We hung out at the beach for a while and played with a pup friend we made from the other couple on the beach. With the exception of this other couple, we had the whole beach to ourselves.
After relaxing for a bit we started to make the trek back. Unfortunately, our pup friend we made decided he wanted to come too.
After 30 minutes of back and forth trying to make sure he made it back to his parents, we made our way back to the car to continue our adventures.
After hiking the Point of Sleat we headed to eat dinner and to our hostel. The moment we hit the bed we knew we weren’t going to make it back out that evening. Fortunately, we had a bit of flex time the following morning to head to the Fairy Pools. On another perfect weather day in Scotland (we got so lucky with sun every day!), we made the 30 minute drive from our hostel. Because the Fairy Pools are pretty touristy the road is much better than the road to the Point of Sleat, but it’s still a single-track road. After you park, you’ll be surrounded by mountains and a clearly marked trail leading you down to the Fairy Pools.

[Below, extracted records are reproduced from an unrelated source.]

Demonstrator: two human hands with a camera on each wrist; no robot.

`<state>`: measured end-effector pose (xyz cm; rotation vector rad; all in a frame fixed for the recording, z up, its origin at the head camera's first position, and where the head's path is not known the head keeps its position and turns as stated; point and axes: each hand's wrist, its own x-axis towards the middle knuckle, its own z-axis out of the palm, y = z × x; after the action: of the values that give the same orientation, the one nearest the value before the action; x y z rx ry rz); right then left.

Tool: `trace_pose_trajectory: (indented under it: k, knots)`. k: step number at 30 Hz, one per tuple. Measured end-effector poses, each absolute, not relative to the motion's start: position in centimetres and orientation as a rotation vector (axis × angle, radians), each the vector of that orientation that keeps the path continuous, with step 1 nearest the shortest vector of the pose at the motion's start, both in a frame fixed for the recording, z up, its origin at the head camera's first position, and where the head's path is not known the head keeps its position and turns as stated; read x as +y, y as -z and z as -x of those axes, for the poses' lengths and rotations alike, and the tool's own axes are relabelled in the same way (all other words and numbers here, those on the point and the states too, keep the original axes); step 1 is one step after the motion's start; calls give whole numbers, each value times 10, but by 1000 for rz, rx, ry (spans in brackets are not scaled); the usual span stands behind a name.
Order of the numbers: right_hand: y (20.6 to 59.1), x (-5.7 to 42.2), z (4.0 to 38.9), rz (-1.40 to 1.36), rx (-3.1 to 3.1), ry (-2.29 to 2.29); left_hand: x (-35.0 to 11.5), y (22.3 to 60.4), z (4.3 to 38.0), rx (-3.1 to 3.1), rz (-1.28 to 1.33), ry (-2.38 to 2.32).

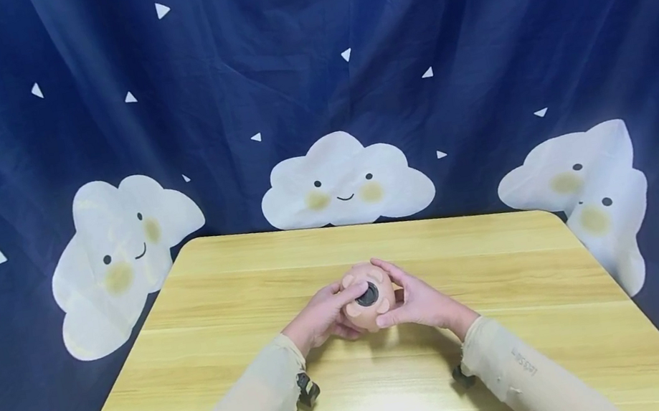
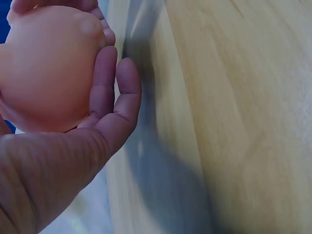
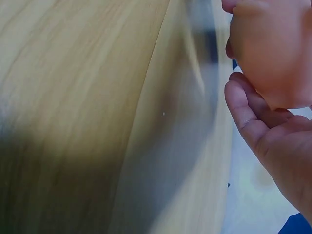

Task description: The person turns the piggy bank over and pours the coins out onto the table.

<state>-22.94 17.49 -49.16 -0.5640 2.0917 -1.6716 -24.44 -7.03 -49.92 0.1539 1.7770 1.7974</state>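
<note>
Both hands hold a round pink piggy bank (image 1: 367, 320) above the middle of the table, its underside with stubby feet turned toward the head camera. A black round plug (image 1: 368, 295) sits in the centre of that underside. My left hand (image 1: 324, 314) grips the left side, thumb lying at the plug's edge and other fingers beneath. On the right side, my right hand (image 1: 422, 303) holds it between thumb and fingers. The smooth pink body (image 2: 48, 68) fills the upper left of the left wrist view. In the right wrist view, the fingers (image 3: 240, 105) curve under the body.
The light wood table (image 1: 239, 293) has rounded far corners. Behind it hangs a dark blue curtain (image 1: 285, 96) with white clouds and small triangles. Small black wrist devices (image 1: 306, 390) sit at the cuffs of the pale sleeves.
</note>
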Motion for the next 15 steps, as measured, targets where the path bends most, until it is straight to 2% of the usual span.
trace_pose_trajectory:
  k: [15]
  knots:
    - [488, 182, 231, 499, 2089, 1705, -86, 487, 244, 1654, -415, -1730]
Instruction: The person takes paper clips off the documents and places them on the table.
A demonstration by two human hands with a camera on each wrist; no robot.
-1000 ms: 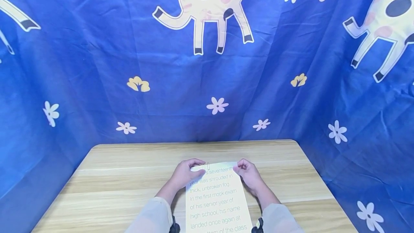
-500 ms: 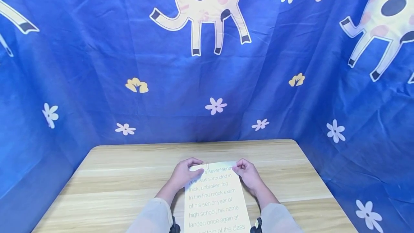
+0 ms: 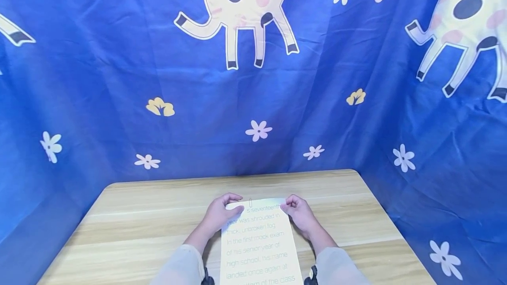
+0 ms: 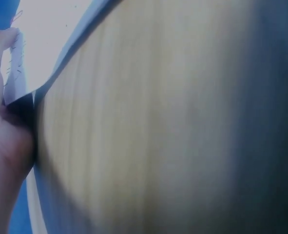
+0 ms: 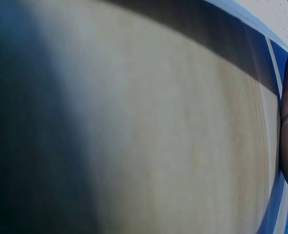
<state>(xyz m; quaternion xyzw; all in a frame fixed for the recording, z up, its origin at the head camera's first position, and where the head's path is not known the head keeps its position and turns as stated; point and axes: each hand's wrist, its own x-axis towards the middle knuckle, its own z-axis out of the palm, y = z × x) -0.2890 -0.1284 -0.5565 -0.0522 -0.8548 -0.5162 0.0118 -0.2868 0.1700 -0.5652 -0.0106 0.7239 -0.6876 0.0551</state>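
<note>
A pale cream sheet of paper (image 3: 257, 245) with large printed lines of text lies across the lower middle of the head view, its bottom cut off by the frame. On its top edge sits a small paper clip (image 3: 250, 202), left of centre. My left hand (image 3: 220, 210) pinches the top left corner, thumb on the printed face. At the top right corner, my right hand (image 3: 299, 211) pinches the paper the same way. The left wrist view shows the paper (image 4: 46, 39) raised above the table at its edge; in the right wrist view the right fingertips are out of frame.
A light wood-grain table (image 3: 150, 214) spreads under both arms, its far edge close to a blue curtain (image 3: 206, 144) printed with cows and flowers. The curtain also encloses the left and right sides. Dark bands (image 3: 207, 276) show at the sleeve cuffs.
The head view has turned slightly right, so curtain, table and hands appear further left. Both hands keep their pinch on the paper's top corners, and the clip stays at the same spot on it.
</note>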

We saw some people heading down with strollers and they quickly learned that this trail is not designed for strollers or people that have trouble walking. While a pretty easy hike, there are parts crossing the various streams that have rocks that you have to kind of hop across. After walking for about 30 minutes you will start to see a few of the Fairy Pools with the beautiful turquoise water and romantic waterfalls.
We spent about 30 minutes trekking around the various pools to try to get as many pictures as possible. Unfortunately, we were here with very harsh sunlight at the height of the day so none of the pictures do this place justice. You’ll have to see it with your own eyes to understand how gorgeous these pools really are.
The perfectly clear water combined with the sound of the waterfalls will be sure to take your breath away.
I’m so glad we made it out to the Isle of Skye during our trip to Scotland. Every where we looked throughout our trip we were surrounded by pure beauty. While we only had 24 hours to explore the Isle, it was well worth the drive from Edinburgh.
Have you ever been to the Isle of Skye? What are some other “must-sees” in this beautiful part of the world?